Exhibit 99.1
PRESS RELEASE
| | |
For Immediate Release | | |
Ormat Technologies Contact: | | Investor Relations Contact |
Dita Bronicki | | Todd Fromer / Marybeth Csaby |
CEO | | KCSA Strategic Communications |
775-356-9029 | | 212-896-1215 / 212-896-1236 |
dbronicki@ormat.com | | tfromer@kcsa.com / mcsaby@kcsa.com |
Ormat Technologies, Inc.

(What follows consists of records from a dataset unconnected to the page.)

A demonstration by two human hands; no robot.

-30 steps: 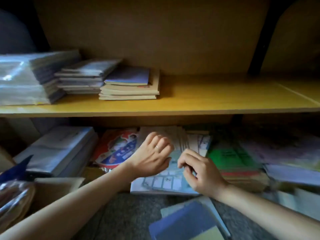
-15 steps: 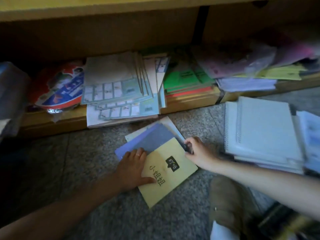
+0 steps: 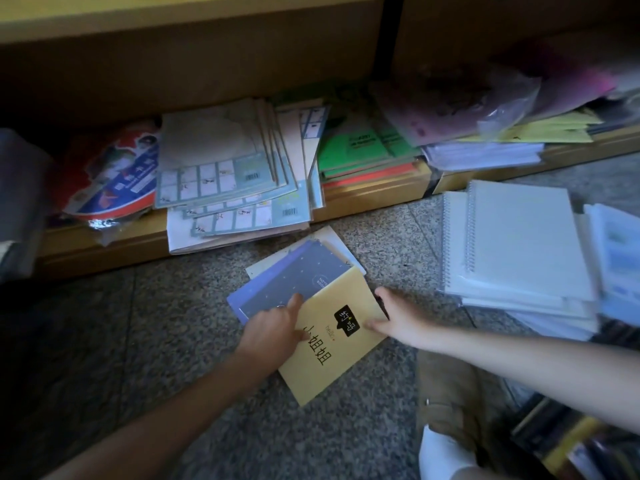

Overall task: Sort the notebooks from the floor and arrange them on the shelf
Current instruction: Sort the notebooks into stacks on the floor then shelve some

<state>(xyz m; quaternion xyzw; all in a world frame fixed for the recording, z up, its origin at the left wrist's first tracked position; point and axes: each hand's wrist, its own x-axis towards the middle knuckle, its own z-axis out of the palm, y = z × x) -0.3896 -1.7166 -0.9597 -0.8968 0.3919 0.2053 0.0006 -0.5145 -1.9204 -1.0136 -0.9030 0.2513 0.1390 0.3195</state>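
The left hand (image 3: pixel 273 329) lies flat with fingers spread, its grip closed on nothing, pressing the left edge of the yellow notebook (image 3: pixel 332 344) and touching the purple notebook (image 3: pixel 294 285) under it. The right hand (image 3: pixel 394 318) pinches the yellow notebook's right edge, thumb on the cover and fingers at the edge. Both notebooks lie on the speckled floor (image 3: pixel 173 306) over a white notebook (image 3: pixel 332 240), just before the bottom shelf (image 3: pixel 363 195). On that shelf a fanned stack of grid-cover workbooks (image 3: pixel 225 178) overhangs the edge, with green notebooks (image 3: pixel 353 150) beside them and a red-and-blue packet (image 3: pixel 117 174) to the left. To the right, spiral pads (image 3: pixel 512 244) are piled on the floor.
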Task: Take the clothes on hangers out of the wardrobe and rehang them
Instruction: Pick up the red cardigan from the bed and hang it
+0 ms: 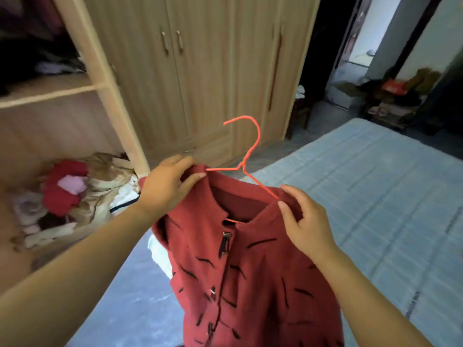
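Observation:
A red coat with short black marks and a buttoned front hangs in mid-air on an orange wire hanger. The hook of the hanger sticks up above the collar. My left hand pinches the coat's left shoulder at the collar. At the right shoulder, my right hand pinches the cloth where the hanger's arm goes under it. The lower part of the hanger is hidden inside the coat. The open wardrobe stands to the left.
A heap of folded and loose clothes lies in the wardrobe's lower compartment, darker clothes on the shelf above. Closed wardrobe doors are ahead. A bed with a pale blue cover fills the right. A doorway and clutter lie at the far right.

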### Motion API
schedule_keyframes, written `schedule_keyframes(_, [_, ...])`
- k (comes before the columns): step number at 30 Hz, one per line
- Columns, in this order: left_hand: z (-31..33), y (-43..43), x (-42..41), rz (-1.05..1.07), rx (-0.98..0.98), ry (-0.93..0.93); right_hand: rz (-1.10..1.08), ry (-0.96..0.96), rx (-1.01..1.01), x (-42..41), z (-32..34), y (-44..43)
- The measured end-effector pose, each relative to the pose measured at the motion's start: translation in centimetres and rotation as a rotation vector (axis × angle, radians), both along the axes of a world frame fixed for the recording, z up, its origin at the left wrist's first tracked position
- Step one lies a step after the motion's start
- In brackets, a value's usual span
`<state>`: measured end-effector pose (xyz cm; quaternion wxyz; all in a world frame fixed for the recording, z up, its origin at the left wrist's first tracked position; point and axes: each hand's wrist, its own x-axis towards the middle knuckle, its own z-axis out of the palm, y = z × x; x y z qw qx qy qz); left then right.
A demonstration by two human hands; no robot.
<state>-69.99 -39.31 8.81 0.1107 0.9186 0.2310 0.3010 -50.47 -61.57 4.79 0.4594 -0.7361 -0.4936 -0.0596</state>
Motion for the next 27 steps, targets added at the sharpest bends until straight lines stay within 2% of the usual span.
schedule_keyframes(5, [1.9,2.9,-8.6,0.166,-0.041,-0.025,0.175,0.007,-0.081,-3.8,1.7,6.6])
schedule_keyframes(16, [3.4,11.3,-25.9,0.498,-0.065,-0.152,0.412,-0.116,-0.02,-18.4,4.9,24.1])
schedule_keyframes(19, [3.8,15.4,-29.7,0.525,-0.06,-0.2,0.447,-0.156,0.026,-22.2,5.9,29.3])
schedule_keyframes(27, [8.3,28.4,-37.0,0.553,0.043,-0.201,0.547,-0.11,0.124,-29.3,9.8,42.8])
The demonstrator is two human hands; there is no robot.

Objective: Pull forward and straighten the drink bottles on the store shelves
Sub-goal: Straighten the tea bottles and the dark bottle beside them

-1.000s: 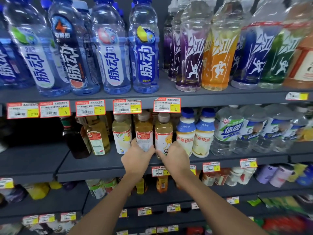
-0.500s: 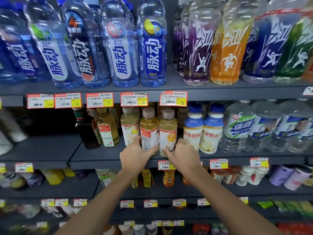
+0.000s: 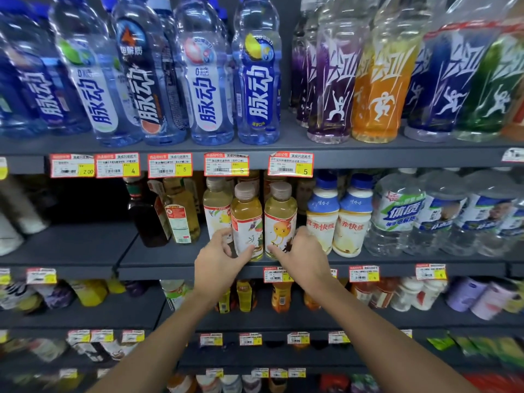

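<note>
Your left grip (image 3: pixel 218 260) is curled round the lower part of the amber bottle (image 3: pixel 246 217), with the thumb across the front of its label and the fingers wrapped on its left side. Your right grip (image 3: pixel 304 256) is clamped the same way on the yellow bottle (image 3: pixel 280 215), which stands touching the amber bottle's right side: thumb on the label front, fingers round the far side. Both bottles stand upright, tan caps on, near the front edge of the middle shelf (image 3: pixel 158 268). Just left of the amber bottle and a little behind it stands a paler bottle (image 3: pixel 216 211). Further left are a golden bottle (image 3: pixel 181 217) with a red-and-white label and then a dark bottle (image 3: pixel 141 219). Right of the amber bottle, beyond the yellow one, two white bottles (image 3: pixel 323 222) with blue caps stand side by side, then clear water bottles (image 3: pixel 397 217). Above the amber bottle, price tags (image 3: pixel 290 165) line the upper shelf's edge, and tall blue-labelled bottles (image 3: pixel 256 86) stand on that shelf.
</note>
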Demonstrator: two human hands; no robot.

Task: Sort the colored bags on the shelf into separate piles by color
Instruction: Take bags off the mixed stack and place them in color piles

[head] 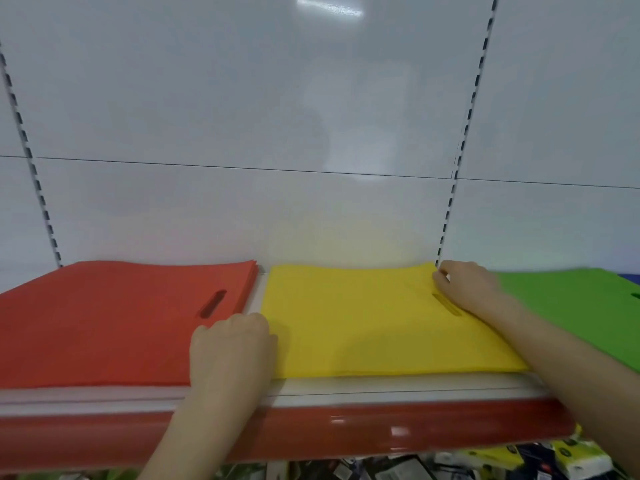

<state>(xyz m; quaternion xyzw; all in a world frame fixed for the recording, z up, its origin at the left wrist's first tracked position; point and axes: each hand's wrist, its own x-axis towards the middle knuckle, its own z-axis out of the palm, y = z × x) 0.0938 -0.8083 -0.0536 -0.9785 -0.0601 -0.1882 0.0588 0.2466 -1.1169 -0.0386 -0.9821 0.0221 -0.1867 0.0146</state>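
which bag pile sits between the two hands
The yellow pile, left hand and right hand at its side edges; the red pile and green pile lie outside.

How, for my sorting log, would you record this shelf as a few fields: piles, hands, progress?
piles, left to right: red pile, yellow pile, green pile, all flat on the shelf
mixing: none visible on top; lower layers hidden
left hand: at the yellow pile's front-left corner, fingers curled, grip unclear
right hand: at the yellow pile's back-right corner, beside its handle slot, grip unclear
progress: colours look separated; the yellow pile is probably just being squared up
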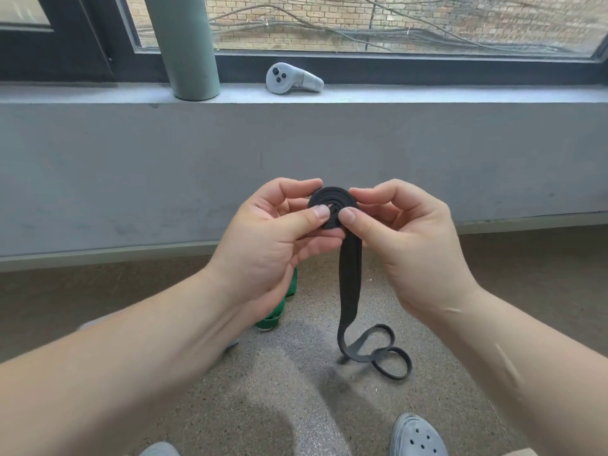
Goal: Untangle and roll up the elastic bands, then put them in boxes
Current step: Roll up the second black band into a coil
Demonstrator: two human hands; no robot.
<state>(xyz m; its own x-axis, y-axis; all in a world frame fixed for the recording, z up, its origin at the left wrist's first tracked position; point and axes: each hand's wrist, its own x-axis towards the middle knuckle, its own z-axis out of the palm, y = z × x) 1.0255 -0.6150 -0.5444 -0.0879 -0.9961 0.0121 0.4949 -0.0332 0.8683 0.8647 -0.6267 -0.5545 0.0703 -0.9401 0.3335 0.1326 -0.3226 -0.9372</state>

Reports Third Quarter 2009 Results
Q3 Net Income increased 48% to $23.4 million
Q3 Revenue increased 20% to $119.8 million
RENO, Nevada, November 4, 2009 —Ormat Technologies, Inc. (NYSE: ORA) today announced financial results for the third quarter of 2009.
Third Quarter Results
For the three-month period ended September 30, 2009, total revenues were $119.8 million, an increase of 20.2% from $99.7 million in the third quarter of 2008, consisting of a 65.5% increase in Product Segment revenues and flat Electricity Segment revenues.

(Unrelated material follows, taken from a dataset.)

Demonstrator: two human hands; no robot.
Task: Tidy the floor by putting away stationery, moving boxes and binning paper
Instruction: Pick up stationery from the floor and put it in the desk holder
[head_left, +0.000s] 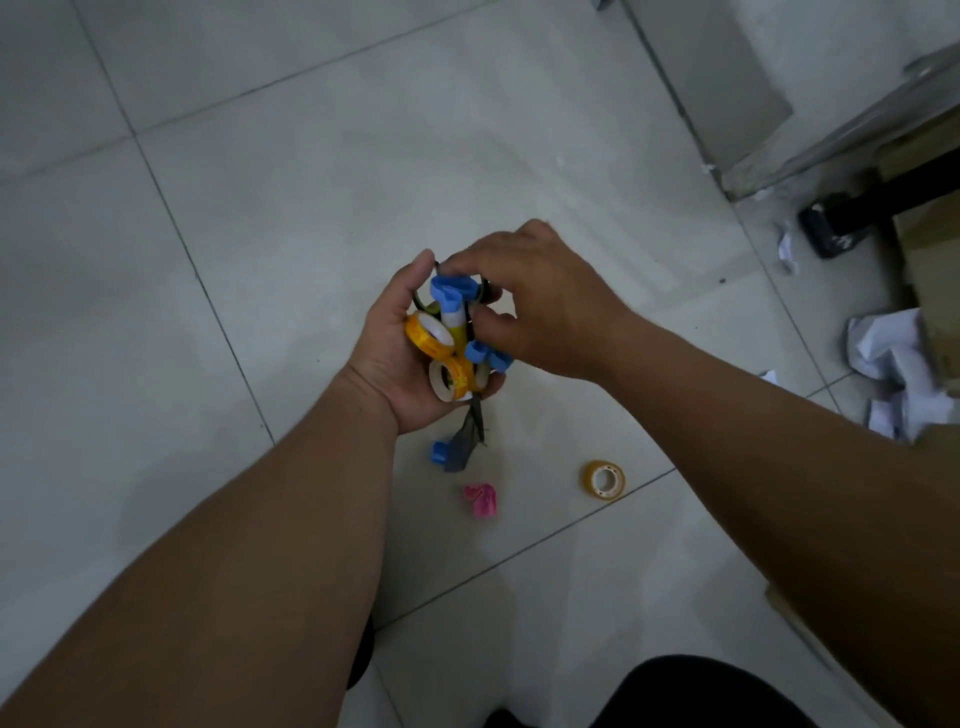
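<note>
My left hand (395, 358) grips a bundle of stationery: yellow tape rolls (428, 332), a blue-capped glue stick (451, 301) and black scissors whose blades (475, 421) point down. My right hand (540, 306) reaches over the bundle, fingers curled on the blue-capped pieces (485, 354). On the floor below lie a blue-capped item (440, 453), a pink item (482, 500) and a yellow tape roll (602, 479).
Crumpled white paper (891, 364) lies at the right beside cardboard boxes (935, 244). More paper scraps (787, 249) sit near a black furniture foot (831, 228). A metal door frame (831, 135) runs across the top right. Grey tiled floor (260, 208) spreads to the left.
</note>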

For the quarter, the Company reported net income of $23.4 million, or $0.52 per share of common stock (basic and diluted), compared to $15.8 million, or $0.35 per share of common stock (basic and diluted), for the same period a year ago, which represents an increase of 48.1%. The increase in net income is primarily attributable to our Product Segment.
Commenting on the quarter’s results, Dita Bronicki, Chief Executive Officer of Ormat, stated: “As in previous quarters of this year, we continued to benefit from the significant increase in revenue from our Product Segment resulting from the record backlog that we had at the beginning of 2009. We expect revenue from this segment to return to previous levels in 2010 with a corresponding reduction in margins.
Generation in our Electricity Segment continued to grow. Year-over-year our total U.S. and international generation for the quarter was up 19% to about 799,000 MWh. We continued to add land to our exploration portfolio and secured new lease agreements covering approximately 2,300 acres in California and Nevada.”
Electricity revenues for the third quarter of 2009 were $68.7 million, consistent with the third quarter of 2008. Revenues in our electricity segment this quarter were impacted by a decline in the average revenue rate from $103 to $86 per MWh due to the effect of lower oil prices on the Puna power plant’s energy rates.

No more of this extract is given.